By Dan Primack
September 15, 2011

Bloom Energy powers up with big new funding round.

Fuel cell maker Bloom Energy has not received any Department of Energy grants, but it sure does keep raking in the private financing. Fortune has learned that the Silicon Valley-based company recently raised $150 million in new venture capital at a $2.7 billion pre-money valuation.

Impressive for a company that receives eye rolls from virtually every cleantech VC who hasn’t yet invested in it. Basically, they don’t believe fuel cells can be economically viable without government subsidies. They also argue that users who want to “get off the grid” really just want to swap grids, since Bloom boxes run off of natural gas.

Bloom investors, on the other hand, insist there is a special sauce that makes Bloom boxes competitive without subsidy — in a way that no other fuel cell maker has been so far.

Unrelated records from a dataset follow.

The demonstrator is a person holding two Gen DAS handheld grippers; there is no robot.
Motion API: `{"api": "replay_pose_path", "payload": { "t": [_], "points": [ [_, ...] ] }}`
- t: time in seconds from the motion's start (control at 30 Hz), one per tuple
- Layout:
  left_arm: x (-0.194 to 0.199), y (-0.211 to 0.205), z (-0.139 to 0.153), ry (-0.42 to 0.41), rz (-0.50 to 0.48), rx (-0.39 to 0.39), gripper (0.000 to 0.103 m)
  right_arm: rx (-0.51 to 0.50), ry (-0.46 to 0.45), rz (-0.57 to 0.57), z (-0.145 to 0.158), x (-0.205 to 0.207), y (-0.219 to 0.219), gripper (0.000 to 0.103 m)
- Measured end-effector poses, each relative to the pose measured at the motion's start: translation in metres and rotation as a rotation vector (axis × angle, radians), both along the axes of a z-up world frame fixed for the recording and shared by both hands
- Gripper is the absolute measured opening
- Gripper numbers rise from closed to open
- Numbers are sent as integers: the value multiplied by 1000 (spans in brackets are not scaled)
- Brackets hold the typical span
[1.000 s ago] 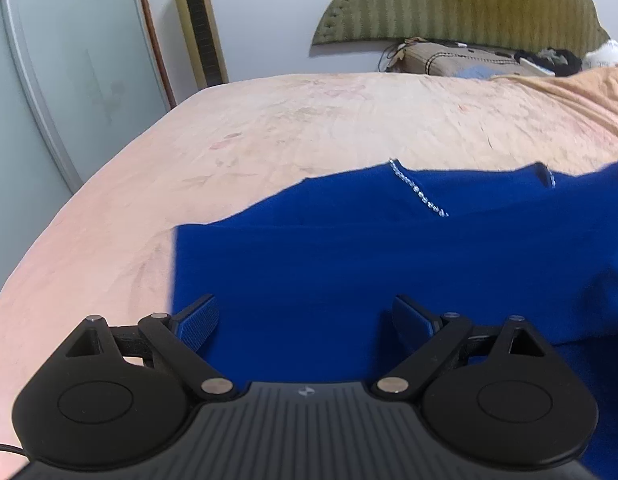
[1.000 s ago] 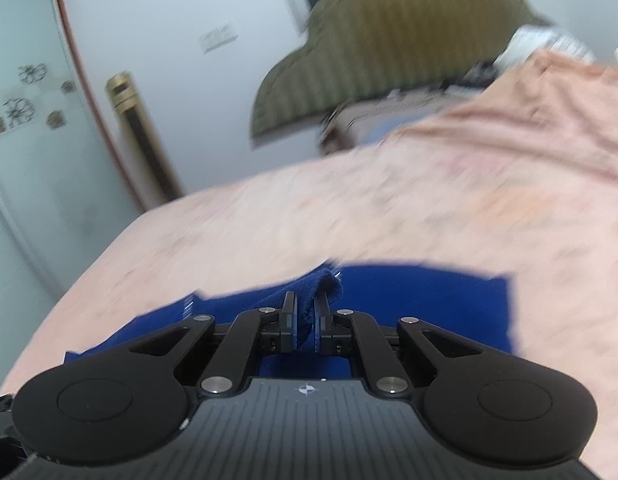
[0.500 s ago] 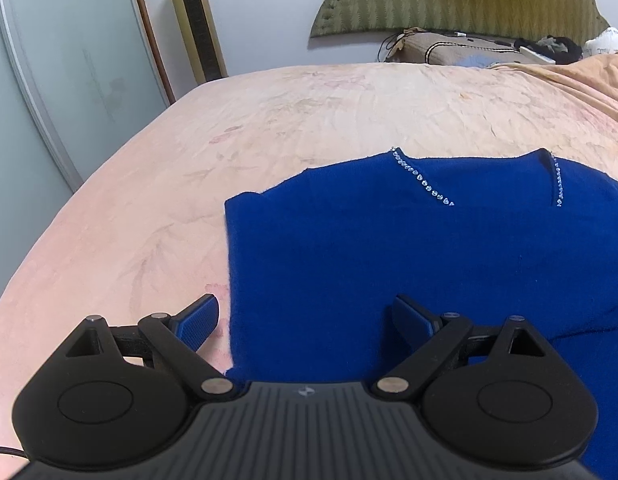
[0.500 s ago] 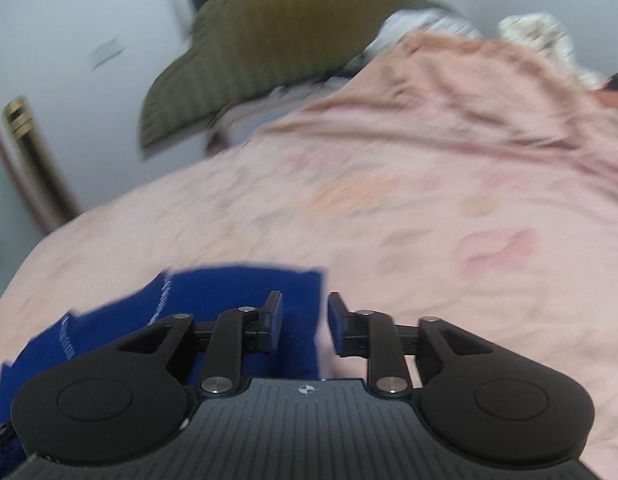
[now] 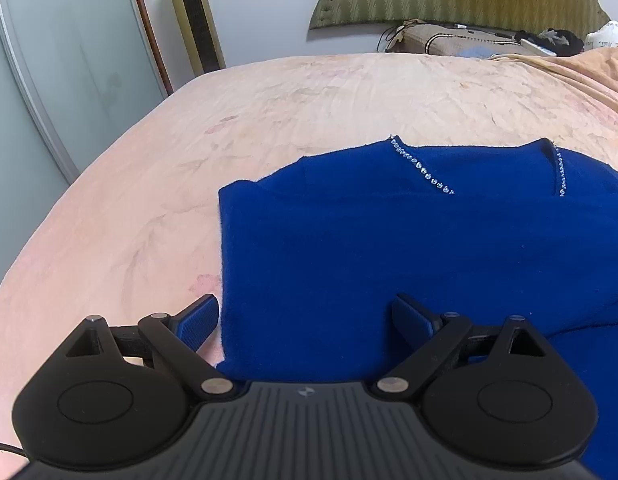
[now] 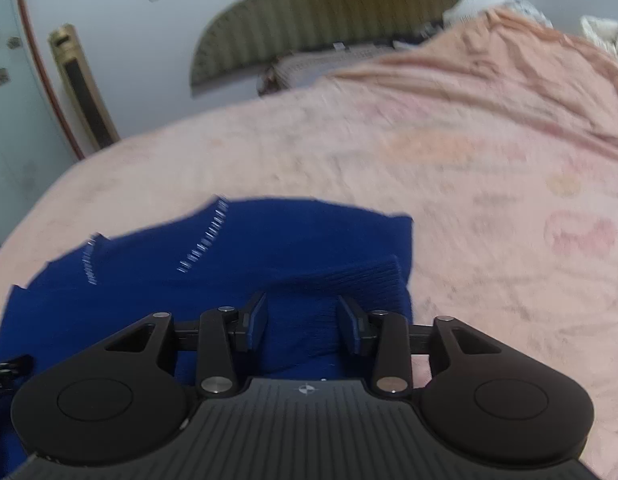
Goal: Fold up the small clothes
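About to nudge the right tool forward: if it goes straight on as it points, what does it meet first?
Most likely the blue sweater: its ribbed cuff lies just ahead of the right tool, whose jaws have just been opening. Depth is unclear through the blur.

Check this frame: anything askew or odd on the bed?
Nothing damaged or spilled. The blue sweater lies partly folded on the pink bedspread; its ribbed cuff sits slanted across the body, between the right gripper's just-opened jaws.

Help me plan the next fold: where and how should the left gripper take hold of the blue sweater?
Probably the blue sweater's straight folded left edge, near the corner closest to the open left gripper. Come in low from the bare bedspread side: that edge lies flat and exposed, so one finger can slide under it.
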State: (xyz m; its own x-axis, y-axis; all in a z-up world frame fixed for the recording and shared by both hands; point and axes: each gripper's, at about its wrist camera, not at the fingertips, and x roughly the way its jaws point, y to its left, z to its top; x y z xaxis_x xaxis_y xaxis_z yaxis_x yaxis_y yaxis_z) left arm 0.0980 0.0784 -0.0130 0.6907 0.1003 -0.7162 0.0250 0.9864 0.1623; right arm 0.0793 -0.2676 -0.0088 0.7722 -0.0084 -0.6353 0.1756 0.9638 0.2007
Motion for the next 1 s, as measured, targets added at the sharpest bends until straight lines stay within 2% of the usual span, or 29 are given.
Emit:
{"api": "replay_pose_path", "payload": {
  "t": [0.07,0.2,0.37,0.53,0.63,0.8,0.9,1.0],
  "points": [
    [0,0,0,0,1,-4,94,-8,-10,14,3,-2,2,57],
    [-2,1,0,2,2,-5,94,-19,75,-1,-11,2,-2,58],
    [-5,5,6,-1,-12,-6,94,-4,13,9,-3,-15,0,59],
    [-3,31,16,-65,-21,0,94,4,-4,-56,1,-24,-27,64],
    [1,59,14,-34,-4,-56,94,38,22,-108,-3,-28,-49,64],
    [-12,100,4,30,13,-204,94,107,49,-75,-14,-52,-54,65],
    [-33,112,0,27,13,-228,94,138,54,-49,-17,-76,-49,67],
    [-62,116,0,-17,14,-213,94,136,53,-44,-17,-96,-44,71]
  ]
}}
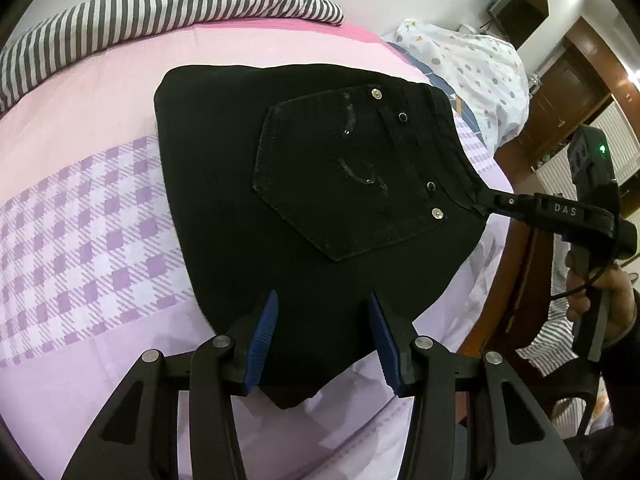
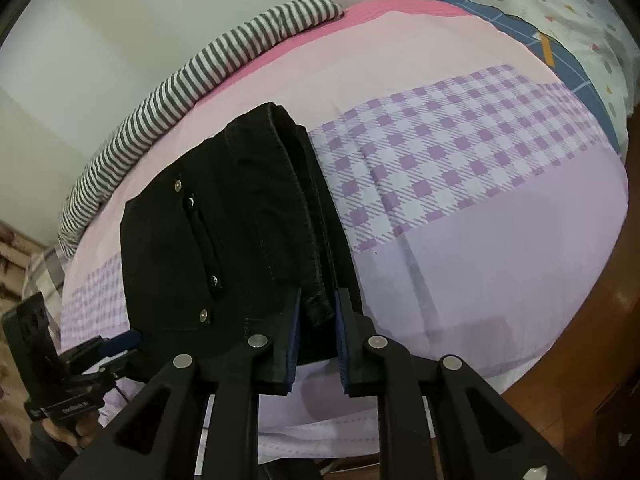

The company also has begun offering what amounts to energy-as-a-service, which allows customers to sign long-term contracts without paying upfront for the actual boxes.

Part of this might just be investors talking their book, but clearly Bloom backers believe. This new round comes at a significant step-up to its prior round, and the deal was marketed as a “pre-IPO” round. Of course, so was its last round… so grain of salt on that bit.

To date, Bloom has raised well over $450 million from firms like Advanced Equities, Apex Venture Partners, DAG Ventures, GSV Capital, Kleiner Perkins Caufield & Byers, Mobius Venture Capital, New Enterprise Associates, SunBridge Partners and Goldman Sachs.

No comment from Bloom, which typically doesn’t discuss its financings.